Other images: [Ethnogenez] Birth of Artificial Intelligence by EarthXXII; Artificial Intelligence by Darkki1; Cult of Artificial Intelligence produced by AI bot Midjourney.

5 thoughts on “AI and the Religion of the Future

  1. Christo Dimitriadis April 28, 2023 — 1:07 pm

    This is frightening and I believe that collective society becomes all the poorer. There are no advantages in ‘turning away from Christ’

  2. This was beyond helpful and relieving for this chronic doomscroller always worried about what’s happening in the world. The fact is the battle has been won and if we suffer it will still be a joy to stand for and with Christ. We must be cautious but not despair, which is a much needed reminder for me today! Thank you Father Jeremy!

  3. Good article. Enlightening to me -especially as I’ve only recently been hearing stories in the news about AI developments. Grateful for Orthodoxy. Will be working harder at spending less time in front of screens and using my phone. I’ve recently been thinking about giving up my smart phone for a simple phone. But not yet! Sigh… Thank you Fr. Jeremy. –Michael Fields

  4. Brilliant and timely exploration of the relation between AI and theology, thank you Father.
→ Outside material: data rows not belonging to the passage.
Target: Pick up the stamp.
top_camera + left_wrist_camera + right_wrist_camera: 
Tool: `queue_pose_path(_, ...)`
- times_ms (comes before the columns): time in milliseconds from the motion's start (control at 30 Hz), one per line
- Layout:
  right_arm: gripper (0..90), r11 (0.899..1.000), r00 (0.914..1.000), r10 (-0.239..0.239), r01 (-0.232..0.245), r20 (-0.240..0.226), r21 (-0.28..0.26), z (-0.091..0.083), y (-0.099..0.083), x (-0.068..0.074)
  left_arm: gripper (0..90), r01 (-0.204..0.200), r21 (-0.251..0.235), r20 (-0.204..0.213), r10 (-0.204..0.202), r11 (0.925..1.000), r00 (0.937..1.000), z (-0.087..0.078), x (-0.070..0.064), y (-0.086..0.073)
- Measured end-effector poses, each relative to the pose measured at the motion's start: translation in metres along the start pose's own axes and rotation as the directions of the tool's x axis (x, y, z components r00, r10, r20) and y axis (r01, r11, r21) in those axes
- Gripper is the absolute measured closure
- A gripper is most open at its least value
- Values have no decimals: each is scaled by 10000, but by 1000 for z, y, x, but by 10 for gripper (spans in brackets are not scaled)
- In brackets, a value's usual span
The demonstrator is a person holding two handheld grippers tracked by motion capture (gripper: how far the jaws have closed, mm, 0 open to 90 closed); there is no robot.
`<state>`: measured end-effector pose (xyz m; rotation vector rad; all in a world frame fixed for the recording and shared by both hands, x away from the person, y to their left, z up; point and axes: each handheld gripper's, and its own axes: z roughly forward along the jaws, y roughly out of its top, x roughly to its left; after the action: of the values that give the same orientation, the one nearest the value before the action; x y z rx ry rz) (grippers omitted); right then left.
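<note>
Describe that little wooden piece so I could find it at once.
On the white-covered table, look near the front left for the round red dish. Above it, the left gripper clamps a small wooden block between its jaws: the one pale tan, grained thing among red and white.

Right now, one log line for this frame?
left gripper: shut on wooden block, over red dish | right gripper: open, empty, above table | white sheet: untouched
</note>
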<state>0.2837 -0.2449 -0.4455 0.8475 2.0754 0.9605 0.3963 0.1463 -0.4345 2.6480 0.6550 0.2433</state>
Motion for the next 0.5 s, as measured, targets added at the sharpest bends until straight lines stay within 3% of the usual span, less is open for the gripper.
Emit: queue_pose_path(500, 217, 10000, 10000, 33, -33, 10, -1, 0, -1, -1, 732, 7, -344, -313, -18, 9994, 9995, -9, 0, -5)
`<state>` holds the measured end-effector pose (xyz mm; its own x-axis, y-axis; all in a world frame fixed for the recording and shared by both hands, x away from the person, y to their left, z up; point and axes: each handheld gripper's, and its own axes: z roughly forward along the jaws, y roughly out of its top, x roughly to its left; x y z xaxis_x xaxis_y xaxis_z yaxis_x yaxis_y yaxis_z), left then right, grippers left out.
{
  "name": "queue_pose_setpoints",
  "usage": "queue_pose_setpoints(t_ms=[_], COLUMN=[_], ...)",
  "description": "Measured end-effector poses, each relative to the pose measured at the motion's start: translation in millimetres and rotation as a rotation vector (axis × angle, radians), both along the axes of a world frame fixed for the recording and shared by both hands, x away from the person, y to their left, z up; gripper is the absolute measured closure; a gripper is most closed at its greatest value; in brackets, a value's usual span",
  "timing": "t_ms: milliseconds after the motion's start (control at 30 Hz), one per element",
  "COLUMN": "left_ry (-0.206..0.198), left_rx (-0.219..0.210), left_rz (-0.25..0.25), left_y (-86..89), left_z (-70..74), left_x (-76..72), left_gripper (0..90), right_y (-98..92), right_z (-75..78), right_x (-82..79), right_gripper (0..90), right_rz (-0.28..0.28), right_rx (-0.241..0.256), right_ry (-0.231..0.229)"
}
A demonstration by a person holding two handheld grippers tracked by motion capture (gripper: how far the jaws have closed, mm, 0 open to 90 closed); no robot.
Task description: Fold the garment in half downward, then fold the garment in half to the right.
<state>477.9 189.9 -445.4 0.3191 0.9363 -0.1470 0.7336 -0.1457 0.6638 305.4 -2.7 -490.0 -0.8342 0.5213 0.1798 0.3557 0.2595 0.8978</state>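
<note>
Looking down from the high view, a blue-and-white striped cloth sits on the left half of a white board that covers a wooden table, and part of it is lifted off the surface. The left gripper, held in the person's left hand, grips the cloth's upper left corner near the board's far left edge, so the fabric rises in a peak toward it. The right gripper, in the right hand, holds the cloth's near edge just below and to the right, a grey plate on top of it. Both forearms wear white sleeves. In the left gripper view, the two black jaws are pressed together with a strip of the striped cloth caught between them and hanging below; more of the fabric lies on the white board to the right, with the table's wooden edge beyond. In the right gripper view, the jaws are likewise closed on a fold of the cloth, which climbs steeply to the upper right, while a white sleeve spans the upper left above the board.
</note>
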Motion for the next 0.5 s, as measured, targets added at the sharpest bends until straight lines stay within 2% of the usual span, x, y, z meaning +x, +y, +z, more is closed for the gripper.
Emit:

  5. Father Jeremy, The hints and speculations that you picked up about possible AI and demonic interface has much more substance to it than one might be willing to accept. Quantum computers and computing are part of this bizarre equation and a deep dive into these possibilities does bear fruit for the child of God. There is no neutrality in our reality… “We serve God or serve the devil.” It is up to us to understand the difference.